Neutrophil-to-Lymphocyte Ratio as a Biomarker for Clinical Response After Autologous Hematopoietic Stem Cell Transplantation in Systemic Sclerosis

Rheumatology (Oxford). 2024 Nov 1:keae606. doi: 10.1093/rheumatology/keae606. Online ahead of print.

Abstract

Introduction: Systemic sclerosis is a complex disease that affects various target organs, making it difficult to assess response and determine remission or relapse. A baseline Neutrophil-to-Lymphocyte Ratio (NLR) >2.95 is associated with severe progressive skin and lung disease and decreased 5-year survival in systemic sclerosis (SSc). However, it is unknown whether NLR changes in response to treatment.

Objective: To retrospectively evaluate NLR changes as a biomarker for treatment response in SSc.

Methods: Progressive diffuse SSc patients who were treated with autologous hematopoietic stem cell transplantation (AHSCT group), with combination therapy of rituximab and mycophenolate mofetil (combination group) or CAR-T cell therapy (CAR-T group) were recruited, along with healthy controls (HC group). NLR, modified Rodnan Skin Score (mRSS) and forced vital capacity (FVC)% predicted were repeatedly assessed over 2 years.
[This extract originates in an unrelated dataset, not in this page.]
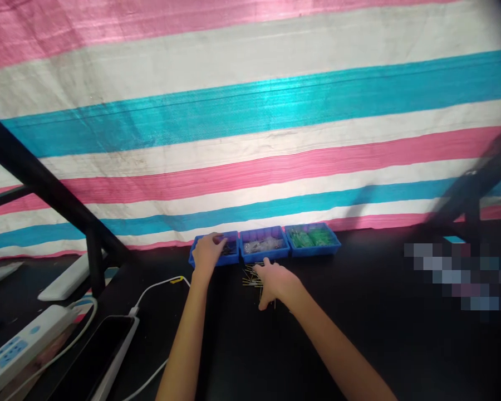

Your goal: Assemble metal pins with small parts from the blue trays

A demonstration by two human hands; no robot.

Results: Fifteen patients were recruited in the AHSCT group, 15 in the combination group, and six patients in the CAR-T group. Baseline mean NLR was high (>2.95) in AHSCT, combination groups, and CAR-T compared with HC. All treatment arms showed a statistically significant decrease in mRSS values and an increase in FVC% at each time point up to 12 months. In a linear mixed model, NLR significantly decreased up to 24 months only in the AHSCT group. NLR correlated with mRSS and FVC exclusively in the AHSCT group. NLR increased above 3 in two patients who experienced a relapse after AHSCT.

Conclusion: NLR is a simple biomarker that correlated with outcome measures in SSc following AHSCT, but not with conventional therapy or CAR-T therapy. It is suggested that a decrease in NLR following AHSCT may indicate remission, whereas an increase may be associated with exacerbation. Further research is needed to validate these novel findings.

Keywords: Systemic sclerosis; autologous hematopoietic stem cell transplantation; biomarker; mycophenolate mofetil; neutrophils to lymphocytes ratio; rituximab.